Comparing speed between 2 cores vs 1 multi-threaded core

My colleague at Flashgrid, Mikhail Velikikh did a very interesting test case, and I want to share it with you.

He tested two Azure VMs:

DS2_v2 – 2 cores with 1 thread each
D2S_v5 – 1 core with 2 threads

So as you see the total number of threads is the same, and also both of them are Intel Xeon 8370C. The test showed that VM with 2 cores is processing more events than VM with 1 core and 2 threads.

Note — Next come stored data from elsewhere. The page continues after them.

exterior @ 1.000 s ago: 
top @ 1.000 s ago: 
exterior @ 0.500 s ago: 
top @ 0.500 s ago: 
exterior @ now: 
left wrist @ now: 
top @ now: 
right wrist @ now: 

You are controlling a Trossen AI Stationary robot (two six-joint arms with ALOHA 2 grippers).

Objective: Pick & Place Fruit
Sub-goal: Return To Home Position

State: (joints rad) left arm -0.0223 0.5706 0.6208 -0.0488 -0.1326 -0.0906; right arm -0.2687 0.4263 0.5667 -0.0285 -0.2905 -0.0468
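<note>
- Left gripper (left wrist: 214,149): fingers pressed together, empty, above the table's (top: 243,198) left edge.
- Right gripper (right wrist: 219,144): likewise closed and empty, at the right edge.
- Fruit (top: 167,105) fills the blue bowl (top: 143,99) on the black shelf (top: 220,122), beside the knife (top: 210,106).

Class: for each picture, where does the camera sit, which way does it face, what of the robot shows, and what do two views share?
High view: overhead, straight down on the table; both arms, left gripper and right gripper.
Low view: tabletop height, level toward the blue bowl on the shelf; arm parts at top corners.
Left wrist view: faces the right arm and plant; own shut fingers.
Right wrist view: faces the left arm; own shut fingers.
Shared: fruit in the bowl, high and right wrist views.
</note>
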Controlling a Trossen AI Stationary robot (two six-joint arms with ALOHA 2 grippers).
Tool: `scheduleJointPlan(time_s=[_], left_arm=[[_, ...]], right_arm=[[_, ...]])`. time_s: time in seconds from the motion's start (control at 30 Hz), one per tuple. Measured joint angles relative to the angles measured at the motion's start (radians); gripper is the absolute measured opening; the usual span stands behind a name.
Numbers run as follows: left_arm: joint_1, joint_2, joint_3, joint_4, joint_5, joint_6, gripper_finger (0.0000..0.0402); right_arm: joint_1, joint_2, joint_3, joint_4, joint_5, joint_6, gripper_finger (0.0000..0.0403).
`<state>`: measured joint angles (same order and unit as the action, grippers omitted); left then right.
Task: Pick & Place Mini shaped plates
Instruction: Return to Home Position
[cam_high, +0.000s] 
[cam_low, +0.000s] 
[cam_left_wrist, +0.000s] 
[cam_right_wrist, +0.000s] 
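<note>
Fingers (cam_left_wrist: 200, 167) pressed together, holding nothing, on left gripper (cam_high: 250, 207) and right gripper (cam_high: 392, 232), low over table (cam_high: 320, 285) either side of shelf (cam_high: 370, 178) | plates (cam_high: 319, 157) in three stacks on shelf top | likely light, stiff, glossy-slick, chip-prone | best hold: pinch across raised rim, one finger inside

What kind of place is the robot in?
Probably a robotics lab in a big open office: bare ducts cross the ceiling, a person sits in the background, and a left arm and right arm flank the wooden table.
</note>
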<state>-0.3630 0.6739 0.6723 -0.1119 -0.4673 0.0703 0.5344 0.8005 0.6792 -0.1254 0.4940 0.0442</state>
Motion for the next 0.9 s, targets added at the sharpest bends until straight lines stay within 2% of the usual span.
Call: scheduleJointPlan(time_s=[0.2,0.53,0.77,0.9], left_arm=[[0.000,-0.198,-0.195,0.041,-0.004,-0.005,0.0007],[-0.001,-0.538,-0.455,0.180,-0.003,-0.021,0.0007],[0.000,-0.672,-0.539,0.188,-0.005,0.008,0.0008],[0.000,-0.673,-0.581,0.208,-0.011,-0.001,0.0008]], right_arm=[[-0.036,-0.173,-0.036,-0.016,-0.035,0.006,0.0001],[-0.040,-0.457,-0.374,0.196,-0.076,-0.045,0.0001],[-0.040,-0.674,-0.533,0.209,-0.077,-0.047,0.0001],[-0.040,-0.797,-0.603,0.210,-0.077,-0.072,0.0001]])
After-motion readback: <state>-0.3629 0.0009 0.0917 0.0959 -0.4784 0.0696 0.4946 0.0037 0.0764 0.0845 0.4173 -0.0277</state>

The command used for this test is the following:

# curl --noproxy '*' -H Metadata:true -s -f "http://169.254.169.254/metadata/instance/compute?api-version=2017-12-01" | jq -r '.vmSize'

# lscpu

# sysbench --threads=2 cpu run

curl and lscpu commands are just showing current VM size and CPU info.

The output for DS2_v2 (processed 4282.14 events per second):

+ curl --noproxy '*' -H Metadata:true -s -f 'http://169.254.169.254/metadata/instance/compute?api-version=2017-12-01'
+ jq -r .vmSize
Standard_DS2_v2
+ lscpu
Architecture:                    x86_64
CPU op-mode(s):                  32-bit, 64-bit
Byte Order:                      Little Endian
Address sizes:                   46 bits physical, 48 bits virtual
CPU(s):                          2
On-line CPU(s) list:             0,1
Thread(s) per core:              1
Core(s) per socket:              2
Socket(s):                       1
NUMA node(s):                    1
Vendor ID:                       GenuineIntel
CPU family:                      6
Model:                           106
Model name:                      Intel(R) Xeon(R) Platinum 8370C CPU @ 2.80GHz
Stepping:                        6
CPU MHz:                         2793.436
BogoMIPS:                        5586.87
Hypervisor vendor:               Microsoft
Virtualization type:             full
L1d cache:                       96 KiB
L1i cache:                       64 KiB
L2 cache:                        2.5 MiB
L3 cache:                        48 MiB
NUMA node0 CPU(s):               0,1
Vulnerability Itlb multihit:     KVM: Mitigation: VMX unsupported
Vulnerability L1tf:              Mitigation; PTE Inversion
Vulnerability Mds:               Mitigation; Clear CPU buffers; SMT Host state unknown
Vulnerability Meltdown:          Mitigation; PTI
Vulnerability Mmio stale data:   Vulnerable: Clear CPU buffers attempted, no microcode; SMT Host state unknown
Vulnerability Retbleed:          Not affected
Vulnerability Spec store bypass: Vulnerable
Vulnerability Spectre v1:        Mitigation; usercopy/swapgs barriers and __user pointer sanitization
Vulnerability Spectre v2:        Mitigation; Retpolines, STIBP disabled, RSB filling, PBRSB-eIBRS Not affected
Vulnerability Srbds:             Not affected
Vulnerability Tsx async abort:   Mitigation; Clear CPU buffers; SMT Host state unknown
Flags:                           fpu vme de pse tsc msr pae mce cx8 apic sep mtrr pge mca cmov pat pse36 clflush mmx fxsr sse sse2 ss ht syscall nx pdpe1gb rdtscp lm constant_tsc rep_good nopl xtopology cpuid pni pclmulqdq ssse3 fma cx16 pcid sse4_1 sse4_2 movbe popcnt aes xsave avx f16c rdrand hypervisor lahf_lm abm 3dnowprefetch invpcid_single pti fsgsbase bmi1 hle avx2 smep bmi2 erms invpcid rtm avx512f avx512dq rdseed adx smap clflushopt avx512cd avx512bw avx512vl xsaveopt xsavec xsaves md_clear
+ sysbench --threads=2 cpu run
sysbench 1.0.20 (using bundled LuaJIT 2.1.0-beta2)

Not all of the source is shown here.